The Importance of Fruit Cake

I keep forgetting to introduce my books to you! Let me remedy this.

This week, someone (a very generous someone) posted about The Year of the Fruit Cake. They said lovely things about it and about my writing. While I ought to simply share the post, or at least repeat the words, this week I am terribly, terribly Australian. Just saying that someone said nice things is blowing my own trumpet in Oz. Tall poppy syndrome is one of our big cultural babies and so I cannot repeat things without feeling as if I need to be cut down. This is, of course, a really bad way of letting you know about my book.

The Year of the Fruit Cake won me a nice trophy and mentions in many places. I will never understand this, because it’s not that easy to read. It’s at the literary end of SF. I wanted to write about a difficult set of subjects (including perimenopause) and I wanted to do it with science fiction and I used so many of the things women experience at that time of life in Australia to shape the novel. Not just as the subjects dealt with in the novel, but in the storytelling itself.

When I went through perimenopause my body was unreliable, so the narrators are unreliable. Everything is personal.

My memory had blips, so my main character has major memory issues.

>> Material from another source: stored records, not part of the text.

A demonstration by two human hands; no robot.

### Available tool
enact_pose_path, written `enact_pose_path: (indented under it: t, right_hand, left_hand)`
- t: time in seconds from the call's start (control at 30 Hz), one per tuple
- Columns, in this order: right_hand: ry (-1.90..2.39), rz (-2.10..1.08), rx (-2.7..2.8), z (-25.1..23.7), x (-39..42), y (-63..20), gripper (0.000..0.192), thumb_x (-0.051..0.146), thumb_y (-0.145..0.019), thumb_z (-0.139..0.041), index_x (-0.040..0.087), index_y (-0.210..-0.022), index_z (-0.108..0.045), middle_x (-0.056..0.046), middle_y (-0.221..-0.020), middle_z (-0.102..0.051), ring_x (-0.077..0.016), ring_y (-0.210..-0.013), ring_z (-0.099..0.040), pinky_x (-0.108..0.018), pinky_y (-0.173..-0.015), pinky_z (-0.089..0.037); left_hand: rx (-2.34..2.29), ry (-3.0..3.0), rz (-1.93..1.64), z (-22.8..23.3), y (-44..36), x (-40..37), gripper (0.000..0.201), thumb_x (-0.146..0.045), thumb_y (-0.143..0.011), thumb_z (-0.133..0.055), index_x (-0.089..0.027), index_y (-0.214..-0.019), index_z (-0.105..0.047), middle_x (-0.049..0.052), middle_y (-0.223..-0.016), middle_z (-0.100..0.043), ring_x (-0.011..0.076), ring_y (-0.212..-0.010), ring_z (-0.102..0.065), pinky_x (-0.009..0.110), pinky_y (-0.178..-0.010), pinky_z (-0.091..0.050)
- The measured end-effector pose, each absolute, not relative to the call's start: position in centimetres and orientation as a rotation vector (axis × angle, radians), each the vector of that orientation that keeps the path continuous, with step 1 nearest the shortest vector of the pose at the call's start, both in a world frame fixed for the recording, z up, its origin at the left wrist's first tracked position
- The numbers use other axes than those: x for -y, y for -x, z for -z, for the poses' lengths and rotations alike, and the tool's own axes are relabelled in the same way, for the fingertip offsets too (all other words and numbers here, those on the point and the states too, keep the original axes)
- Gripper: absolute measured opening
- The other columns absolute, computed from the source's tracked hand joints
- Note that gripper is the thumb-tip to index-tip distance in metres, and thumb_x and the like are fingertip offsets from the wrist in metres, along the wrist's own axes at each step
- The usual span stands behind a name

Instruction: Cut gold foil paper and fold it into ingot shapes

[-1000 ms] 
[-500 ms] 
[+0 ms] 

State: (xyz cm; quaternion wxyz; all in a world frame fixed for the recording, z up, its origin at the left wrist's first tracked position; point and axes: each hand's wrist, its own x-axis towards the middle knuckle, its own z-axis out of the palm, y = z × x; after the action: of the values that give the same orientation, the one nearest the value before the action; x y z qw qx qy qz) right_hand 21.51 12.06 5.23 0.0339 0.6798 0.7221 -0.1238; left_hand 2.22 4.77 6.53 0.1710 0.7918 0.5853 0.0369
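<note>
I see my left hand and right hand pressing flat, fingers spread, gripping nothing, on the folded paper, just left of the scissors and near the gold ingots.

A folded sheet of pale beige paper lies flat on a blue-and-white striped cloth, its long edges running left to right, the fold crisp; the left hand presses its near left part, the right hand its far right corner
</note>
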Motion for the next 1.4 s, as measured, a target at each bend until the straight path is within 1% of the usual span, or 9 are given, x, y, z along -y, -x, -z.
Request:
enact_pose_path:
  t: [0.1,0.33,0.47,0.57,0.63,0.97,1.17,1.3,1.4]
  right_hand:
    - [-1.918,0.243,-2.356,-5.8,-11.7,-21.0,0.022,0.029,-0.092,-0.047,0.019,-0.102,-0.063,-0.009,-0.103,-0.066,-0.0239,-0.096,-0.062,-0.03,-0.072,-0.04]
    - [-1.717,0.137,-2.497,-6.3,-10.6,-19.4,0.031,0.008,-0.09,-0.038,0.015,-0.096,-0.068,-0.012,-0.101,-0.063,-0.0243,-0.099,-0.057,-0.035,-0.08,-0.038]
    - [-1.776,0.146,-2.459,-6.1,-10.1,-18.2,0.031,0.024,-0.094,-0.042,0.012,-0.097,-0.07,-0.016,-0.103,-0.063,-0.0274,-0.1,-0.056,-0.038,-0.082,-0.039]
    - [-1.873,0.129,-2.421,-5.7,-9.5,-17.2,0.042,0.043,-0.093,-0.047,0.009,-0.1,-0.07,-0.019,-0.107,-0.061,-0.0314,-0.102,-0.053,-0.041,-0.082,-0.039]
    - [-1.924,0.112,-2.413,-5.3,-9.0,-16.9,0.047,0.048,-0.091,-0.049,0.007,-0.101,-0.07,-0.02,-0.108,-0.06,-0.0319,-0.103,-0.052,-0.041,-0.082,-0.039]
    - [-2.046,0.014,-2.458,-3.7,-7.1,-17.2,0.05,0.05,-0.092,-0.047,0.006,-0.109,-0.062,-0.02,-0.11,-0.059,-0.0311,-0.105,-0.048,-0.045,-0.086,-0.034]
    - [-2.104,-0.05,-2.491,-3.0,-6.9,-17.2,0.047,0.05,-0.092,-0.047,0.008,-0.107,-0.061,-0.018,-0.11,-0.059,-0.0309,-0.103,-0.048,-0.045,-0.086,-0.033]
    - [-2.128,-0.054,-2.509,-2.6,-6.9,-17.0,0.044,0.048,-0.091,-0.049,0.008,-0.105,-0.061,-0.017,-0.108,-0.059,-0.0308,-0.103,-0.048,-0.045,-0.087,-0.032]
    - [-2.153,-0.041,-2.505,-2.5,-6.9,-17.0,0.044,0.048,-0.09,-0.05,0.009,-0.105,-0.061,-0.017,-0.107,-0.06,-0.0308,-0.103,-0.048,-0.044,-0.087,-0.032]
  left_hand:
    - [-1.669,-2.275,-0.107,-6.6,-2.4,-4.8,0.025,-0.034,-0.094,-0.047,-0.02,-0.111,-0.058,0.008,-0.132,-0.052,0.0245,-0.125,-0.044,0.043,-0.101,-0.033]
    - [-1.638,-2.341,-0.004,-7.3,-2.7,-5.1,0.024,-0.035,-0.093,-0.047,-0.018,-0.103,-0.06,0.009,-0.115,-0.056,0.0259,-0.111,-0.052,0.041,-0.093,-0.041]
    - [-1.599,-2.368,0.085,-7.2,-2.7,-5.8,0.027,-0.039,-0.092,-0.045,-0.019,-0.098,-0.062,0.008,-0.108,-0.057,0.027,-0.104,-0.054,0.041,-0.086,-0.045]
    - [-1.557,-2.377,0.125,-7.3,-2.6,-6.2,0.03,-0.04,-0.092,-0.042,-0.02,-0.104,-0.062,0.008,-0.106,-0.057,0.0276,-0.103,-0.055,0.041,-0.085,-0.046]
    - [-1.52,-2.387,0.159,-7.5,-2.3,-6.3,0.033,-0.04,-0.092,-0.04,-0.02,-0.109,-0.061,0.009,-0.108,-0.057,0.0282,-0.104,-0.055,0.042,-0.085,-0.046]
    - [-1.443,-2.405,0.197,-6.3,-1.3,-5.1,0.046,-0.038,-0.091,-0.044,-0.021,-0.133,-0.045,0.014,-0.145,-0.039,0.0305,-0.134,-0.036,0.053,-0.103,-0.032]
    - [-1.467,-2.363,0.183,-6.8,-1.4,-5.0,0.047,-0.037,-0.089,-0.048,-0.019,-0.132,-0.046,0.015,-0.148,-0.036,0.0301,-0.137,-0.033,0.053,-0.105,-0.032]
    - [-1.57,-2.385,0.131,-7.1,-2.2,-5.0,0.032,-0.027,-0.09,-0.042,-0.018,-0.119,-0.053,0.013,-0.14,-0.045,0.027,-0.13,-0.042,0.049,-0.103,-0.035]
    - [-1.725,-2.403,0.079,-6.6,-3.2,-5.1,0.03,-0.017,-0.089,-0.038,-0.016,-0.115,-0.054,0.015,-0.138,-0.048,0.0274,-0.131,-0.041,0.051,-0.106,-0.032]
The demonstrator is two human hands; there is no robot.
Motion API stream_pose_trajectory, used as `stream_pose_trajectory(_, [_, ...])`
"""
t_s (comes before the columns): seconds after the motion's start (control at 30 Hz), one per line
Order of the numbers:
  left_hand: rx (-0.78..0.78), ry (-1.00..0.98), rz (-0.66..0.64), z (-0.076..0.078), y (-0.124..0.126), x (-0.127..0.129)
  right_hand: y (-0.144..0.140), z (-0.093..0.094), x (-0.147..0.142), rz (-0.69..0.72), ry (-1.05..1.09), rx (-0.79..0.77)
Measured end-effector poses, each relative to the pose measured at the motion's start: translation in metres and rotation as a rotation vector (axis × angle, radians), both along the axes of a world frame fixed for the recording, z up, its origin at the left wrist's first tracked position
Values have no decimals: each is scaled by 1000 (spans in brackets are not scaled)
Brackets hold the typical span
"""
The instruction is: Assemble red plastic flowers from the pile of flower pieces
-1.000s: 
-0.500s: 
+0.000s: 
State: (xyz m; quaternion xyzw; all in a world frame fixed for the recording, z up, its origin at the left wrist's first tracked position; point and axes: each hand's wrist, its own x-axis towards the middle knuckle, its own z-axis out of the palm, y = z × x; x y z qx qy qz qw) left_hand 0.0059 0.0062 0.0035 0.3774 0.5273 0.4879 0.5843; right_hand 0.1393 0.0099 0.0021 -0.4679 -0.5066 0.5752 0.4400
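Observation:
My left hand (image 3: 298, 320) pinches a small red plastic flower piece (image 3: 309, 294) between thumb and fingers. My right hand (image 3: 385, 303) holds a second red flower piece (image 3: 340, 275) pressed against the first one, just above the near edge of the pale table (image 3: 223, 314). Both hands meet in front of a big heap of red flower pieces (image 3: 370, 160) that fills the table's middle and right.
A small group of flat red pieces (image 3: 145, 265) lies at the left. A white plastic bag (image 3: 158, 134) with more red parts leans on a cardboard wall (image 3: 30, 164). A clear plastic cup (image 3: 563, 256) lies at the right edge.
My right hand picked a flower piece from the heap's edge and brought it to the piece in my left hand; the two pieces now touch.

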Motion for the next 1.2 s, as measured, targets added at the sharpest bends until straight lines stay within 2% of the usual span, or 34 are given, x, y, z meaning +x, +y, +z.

So many friendships had to be renegotiated, especially those with men and with younger women, who mostly had not idea of the magnitude of the changes and that hot flushes were not just an excuse to wield a pretty fan. Our society lacks story that explains these changes, so I turned one of my perimenoapusal women into an alien.

Eventually I discovered that one of the issues I and my cohort faced was gentle shifts along gender spectra. OK, not so gentle. Now I’m past it, my body doesn’t want to declare how very female it is one minute and that it’s increasing in testosterone the next. I have settled into being female, but not into being female in the same was I once was. The aliens in the novel with their twelve genders are closer to my physical reality than I like to admit. I gave them at least one shift that was delightful. I wish I could do the same for human women. Perimenopause was a nightmare for me, so I made those physical changes a nightmare for my alien-in-human-body.

Also, I wanted to write about othering. Australia is not good to older women, so I wrote about the process of becoming an older woman and having to find new ways of living in society. I had no idea the same thing (in a more extreme version) would apply to me right now as an Australian Jew. I had no idea that this year I would live in a year of Fruit Cake, with an uncertain future and a society I thought was stable turned chancy.

I entirely thought chocolate would remain important and I was totally correct about that, thankfully.

The novel is a slow read and I will never write one as difficult again… but I got some things far too right. I’m glad that one of them was chocolate.